Pelosi talked about how the $200M in the stimulus bill for birth control would save the government money, in the long run. Then Stupak said the other day that Democrats want abortion in the bill because it would mean less people using the health care system (paraphrasing).

Now, going back to Palin's death panels - are we really supposed to believe that if Government controls the health care they won't decide some terminal or severely sick patients aren't worth caring for, because it will save them money...?

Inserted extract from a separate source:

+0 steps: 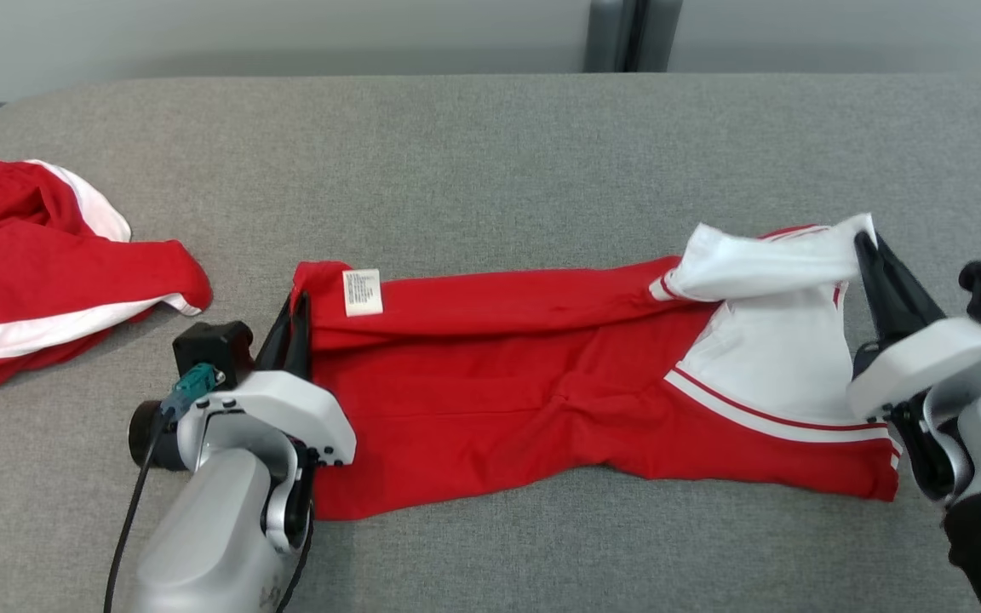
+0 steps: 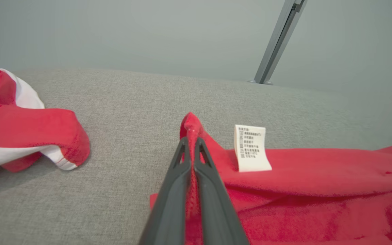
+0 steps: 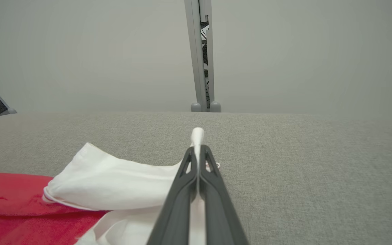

I am SO tired of these stories, "I got a letter..." Why aren't they reading any of the letters that say what crap this bill is?

Janelle said...

Poor, poor Naomi......a patient of The Cleveland Clinic.

Clifton B said...

american girl in italy:

The Death Panel concept is completely correct. When government gets to decide what is or isn't worth paying for, you no long have a course for regress. This is why the left went crazy over Palin's death panel remark. She laid the truth out.

I too am sick and tired of these sob story letters. An entire nation cannot go around adopting laws become one of us has a tragedy. When Republicans get back in power, I will beat them silly if they play tragedy pimps.

Clifton B said...


Whenever Obama uses these "victims" I am instantly leery.